Exercise prompt: Write out, word for word, the first line of the data below and every line after it through the one containing "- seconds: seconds".

Data to use:
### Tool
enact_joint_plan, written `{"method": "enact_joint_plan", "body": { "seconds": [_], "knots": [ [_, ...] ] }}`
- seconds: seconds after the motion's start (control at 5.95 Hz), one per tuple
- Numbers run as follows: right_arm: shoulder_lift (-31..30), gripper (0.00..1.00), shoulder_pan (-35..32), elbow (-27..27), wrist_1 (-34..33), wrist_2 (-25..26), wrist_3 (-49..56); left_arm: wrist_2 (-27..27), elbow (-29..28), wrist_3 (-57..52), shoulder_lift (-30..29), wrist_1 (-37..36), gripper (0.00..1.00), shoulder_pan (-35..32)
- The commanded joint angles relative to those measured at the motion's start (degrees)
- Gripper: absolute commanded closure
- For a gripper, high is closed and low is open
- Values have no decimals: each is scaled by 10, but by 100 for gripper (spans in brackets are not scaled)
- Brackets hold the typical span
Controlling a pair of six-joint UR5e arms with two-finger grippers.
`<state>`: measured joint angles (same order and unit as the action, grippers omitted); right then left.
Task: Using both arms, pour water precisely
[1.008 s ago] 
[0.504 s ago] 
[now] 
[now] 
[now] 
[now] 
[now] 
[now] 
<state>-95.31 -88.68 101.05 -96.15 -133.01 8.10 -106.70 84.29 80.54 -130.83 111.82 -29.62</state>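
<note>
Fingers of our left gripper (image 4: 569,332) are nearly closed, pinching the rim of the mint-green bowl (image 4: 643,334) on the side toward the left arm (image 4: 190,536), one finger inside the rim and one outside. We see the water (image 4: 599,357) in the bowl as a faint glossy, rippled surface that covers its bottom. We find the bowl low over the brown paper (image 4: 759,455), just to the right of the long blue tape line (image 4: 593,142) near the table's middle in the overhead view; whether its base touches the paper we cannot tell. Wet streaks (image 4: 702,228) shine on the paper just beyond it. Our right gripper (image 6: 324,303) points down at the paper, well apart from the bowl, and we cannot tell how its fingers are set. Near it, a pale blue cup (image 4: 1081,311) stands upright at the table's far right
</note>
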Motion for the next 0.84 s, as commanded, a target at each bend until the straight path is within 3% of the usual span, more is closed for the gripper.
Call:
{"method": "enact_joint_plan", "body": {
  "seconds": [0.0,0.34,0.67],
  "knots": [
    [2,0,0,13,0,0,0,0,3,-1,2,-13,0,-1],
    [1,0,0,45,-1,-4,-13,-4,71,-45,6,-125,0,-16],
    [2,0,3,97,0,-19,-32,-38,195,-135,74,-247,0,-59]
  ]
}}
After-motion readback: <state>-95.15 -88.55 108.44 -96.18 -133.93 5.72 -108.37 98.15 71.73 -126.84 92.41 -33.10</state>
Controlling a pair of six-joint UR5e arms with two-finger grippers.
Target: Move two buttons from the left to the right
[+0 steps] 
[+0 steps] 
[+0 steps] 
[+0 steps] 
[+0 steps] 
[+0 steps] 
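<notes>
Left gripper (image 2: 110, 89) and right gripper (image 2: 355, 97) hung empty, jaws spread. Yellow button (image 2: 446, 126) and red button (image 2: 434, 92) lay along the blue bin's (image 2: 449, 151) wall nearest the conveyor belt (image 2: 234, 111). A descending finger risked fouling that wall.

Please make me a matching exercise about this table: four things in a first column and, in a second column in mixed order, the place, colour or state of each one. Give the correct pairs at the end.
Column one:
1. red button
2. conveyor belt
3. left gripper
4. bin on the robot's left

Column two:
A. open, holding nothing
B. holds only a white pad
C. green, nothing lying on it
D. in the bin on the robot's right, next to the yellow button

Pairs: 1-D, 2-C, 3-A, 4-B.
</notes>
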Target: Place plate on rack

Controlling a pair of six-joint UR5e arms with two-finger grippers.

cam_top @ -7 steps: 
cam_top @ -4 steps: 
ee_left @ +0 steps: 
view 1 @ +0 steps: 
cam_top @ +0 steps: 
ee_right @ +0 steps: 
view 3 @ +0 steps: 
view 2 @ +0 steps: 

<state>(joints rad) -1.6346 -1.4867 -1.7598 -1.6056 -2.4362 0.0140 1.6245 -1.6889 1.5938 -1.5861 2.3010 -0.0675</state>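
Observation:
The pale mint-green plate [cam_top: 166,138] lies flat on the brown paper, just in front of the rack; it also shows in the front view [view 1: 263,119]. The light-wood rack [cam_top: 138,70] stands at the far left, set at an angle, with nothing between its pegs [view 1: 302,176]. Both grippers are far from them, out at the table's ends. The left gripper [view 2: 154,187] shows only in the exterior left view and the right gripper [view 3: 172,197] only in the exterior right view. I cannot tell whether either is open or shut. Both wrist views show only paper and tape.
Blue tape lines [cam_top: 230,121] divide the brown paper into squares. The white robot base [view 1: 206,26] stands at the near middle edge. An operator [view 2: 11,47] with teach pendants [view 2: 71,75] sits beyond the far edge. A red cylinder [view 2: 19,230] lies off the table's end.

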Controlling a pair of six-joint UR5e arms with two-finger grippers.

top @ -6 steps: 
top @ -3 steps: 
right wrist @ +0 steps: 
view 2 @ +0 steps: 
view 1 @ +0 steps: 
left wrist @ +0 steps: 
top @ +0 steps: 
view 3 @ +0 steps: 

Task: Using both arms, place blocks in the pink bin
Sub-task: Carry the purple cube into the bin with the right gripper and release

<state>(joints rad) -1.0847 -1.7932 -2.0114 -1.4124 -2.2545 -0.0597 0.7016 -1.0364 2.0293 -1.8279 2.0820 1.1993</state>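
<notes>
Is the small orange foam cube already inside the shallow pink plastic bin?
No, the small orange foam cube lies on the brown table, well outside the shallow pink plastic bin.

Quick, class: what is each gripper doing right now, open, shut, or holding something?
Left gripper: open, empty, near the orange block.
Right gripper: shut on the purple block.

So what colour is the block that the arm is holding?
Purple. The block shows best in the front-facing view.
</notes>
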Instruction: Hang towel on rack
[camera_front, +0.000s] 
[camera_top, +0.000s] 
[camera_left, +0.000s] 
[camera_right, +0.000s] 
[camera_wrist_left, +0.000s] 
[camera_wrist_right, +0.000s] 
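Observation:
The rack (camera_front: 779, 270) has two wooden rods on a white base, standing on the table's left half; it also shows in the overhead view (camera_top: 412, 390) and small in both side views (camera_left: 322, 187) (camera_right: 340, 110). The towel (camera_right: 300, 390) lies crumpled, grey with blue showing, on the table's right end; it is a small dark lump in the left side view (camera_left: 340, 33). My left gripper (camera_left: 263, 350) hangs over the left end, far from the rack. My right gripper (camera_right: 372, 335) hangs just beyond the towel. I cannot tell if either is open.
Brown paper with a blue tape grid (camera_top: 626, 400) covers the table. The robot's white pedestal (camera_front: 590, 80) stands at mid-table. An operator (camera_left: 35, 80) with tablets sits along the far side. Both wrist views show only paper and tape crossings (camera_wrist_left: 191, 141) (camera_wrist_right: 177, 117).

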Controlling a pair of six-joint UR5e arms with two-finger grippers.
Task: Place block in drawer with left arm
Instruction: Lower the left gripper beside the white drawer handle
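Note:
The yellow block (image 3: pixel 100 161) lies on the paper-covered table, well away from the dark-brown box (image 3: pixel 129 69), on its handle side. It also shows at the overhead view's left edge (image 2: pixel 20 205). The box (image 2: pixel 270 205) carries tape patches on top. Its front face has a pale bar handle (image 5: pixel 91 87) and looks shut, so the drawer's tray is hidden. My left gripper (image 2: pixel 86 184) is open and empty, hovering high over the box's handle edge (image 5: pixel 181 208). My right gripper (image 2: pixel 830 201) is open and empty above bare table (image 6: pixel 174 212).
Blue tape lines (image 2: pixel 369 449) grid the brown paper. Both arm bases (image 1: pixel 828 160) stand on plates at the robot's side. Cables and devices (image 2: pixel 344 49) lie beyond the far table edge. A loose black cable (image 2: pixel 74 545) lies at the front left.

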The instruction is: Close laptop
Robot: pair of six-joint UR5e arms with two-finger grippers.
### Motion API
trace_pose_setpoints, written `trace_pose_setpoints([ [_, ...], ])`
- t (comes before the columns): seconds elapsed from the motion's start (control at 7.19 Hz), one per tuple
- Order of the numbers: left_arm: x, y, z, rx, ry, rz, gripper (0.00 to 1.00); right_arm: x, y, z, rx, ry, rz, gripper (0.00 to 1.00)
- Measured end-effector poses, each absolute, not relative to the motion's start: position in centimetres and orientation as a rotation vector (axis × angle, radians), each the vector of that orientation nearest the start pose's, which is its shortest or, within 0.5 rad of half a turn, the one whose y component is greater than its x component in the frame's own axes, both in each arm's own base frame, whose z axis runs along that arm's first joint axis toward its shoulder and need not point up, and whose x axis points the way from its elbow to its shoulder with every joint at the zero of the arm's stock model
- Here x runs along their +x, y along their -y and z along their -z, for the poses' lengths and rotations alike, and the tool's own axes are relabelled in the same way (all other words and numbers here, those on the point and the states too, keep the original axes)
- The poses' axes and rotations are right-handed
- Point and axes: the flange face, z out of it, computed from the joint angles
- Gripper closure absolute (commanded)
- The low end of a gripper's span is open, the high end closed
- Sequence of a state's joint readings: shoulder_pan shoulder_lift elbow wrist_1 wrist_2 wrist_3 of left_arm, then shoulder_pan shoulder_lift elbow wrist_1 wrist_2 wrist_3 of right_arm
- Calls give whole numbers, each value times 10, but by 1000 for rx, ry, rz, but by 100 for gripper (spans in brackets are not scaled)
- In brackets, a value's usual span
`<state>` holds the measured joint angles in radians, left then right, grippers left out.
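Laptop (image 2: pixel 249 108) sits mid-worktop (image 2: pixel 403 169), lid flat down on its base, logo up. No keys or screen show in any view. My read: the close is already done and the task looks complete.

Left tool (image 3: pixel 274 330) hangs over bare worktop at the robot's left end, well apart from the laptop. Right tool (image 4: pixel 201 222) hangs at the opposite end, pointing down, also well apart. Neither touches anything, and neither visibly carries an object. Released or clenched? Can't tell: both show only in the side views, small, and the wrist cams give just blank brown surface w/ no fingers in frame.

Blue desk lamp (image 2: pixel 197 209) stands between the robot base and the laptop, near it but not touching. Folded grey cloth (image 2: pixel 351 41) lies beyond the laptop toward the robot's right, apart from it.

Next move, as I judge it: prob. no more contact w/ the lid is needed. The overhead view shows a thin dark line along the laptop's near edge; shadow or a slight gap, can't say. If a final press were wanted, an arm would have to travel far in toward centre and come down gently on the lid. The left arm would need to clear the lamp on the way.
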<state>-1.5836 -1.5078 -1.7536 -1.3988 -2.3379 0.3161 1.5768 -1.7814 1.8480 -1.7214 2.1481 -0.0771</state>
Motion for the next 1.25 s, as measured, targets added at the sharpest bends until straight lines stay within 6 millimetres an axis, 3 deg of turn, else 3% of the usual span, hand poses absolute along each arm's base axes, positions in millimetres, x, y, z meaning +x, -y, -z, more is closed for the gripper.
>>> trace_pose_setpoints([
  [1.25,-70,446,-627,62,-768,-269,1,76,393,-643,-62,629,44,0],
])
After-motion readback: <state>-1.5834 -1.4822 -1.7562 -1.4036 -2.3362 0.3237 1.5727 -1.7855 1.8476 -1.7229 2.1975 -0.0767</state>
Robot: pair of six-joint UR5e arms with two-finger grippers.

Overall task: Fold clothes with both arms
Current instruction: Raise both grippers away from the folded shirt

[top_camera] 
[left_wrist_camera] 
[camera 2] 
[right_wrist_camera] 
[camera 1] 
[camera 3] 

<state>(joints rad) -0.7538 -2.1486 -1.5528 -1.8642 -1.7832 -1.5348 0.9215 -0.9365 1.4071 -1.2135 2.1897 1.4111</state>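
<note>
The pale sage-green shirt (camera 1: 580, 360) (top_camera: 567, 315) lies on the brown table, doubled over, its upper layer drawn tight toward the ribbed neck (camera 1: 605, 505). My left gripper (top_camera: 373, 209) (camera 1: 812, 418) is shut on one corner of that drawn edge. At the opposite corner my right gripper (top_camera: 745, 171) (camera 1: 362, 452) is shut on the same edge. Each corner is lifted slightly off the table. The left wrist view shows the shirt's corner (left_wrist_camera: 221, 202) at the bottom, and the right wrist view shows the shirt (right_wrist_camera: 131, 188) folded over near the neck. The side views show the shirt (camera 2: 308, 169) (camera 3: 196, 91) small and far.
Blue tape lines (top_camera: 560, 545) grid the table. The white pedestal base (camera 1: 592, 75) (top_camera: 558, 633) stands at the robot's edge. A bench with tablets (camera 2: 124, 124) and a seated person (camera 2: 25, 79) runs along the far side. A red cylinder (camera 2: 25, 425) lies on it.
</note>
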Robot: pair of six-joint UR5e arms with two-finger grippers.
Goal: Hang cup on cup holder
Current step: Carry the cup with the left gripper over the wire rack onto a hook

Exercise solution:
### Tool
enact_joint_plan, written `{"method": "enact_joint_plan", "body": { "seconds": [_], "knots": [ [_, ...] ] }}`
- seconds: seconds after the motion's start (control at 5.95 Hz), one per tuple

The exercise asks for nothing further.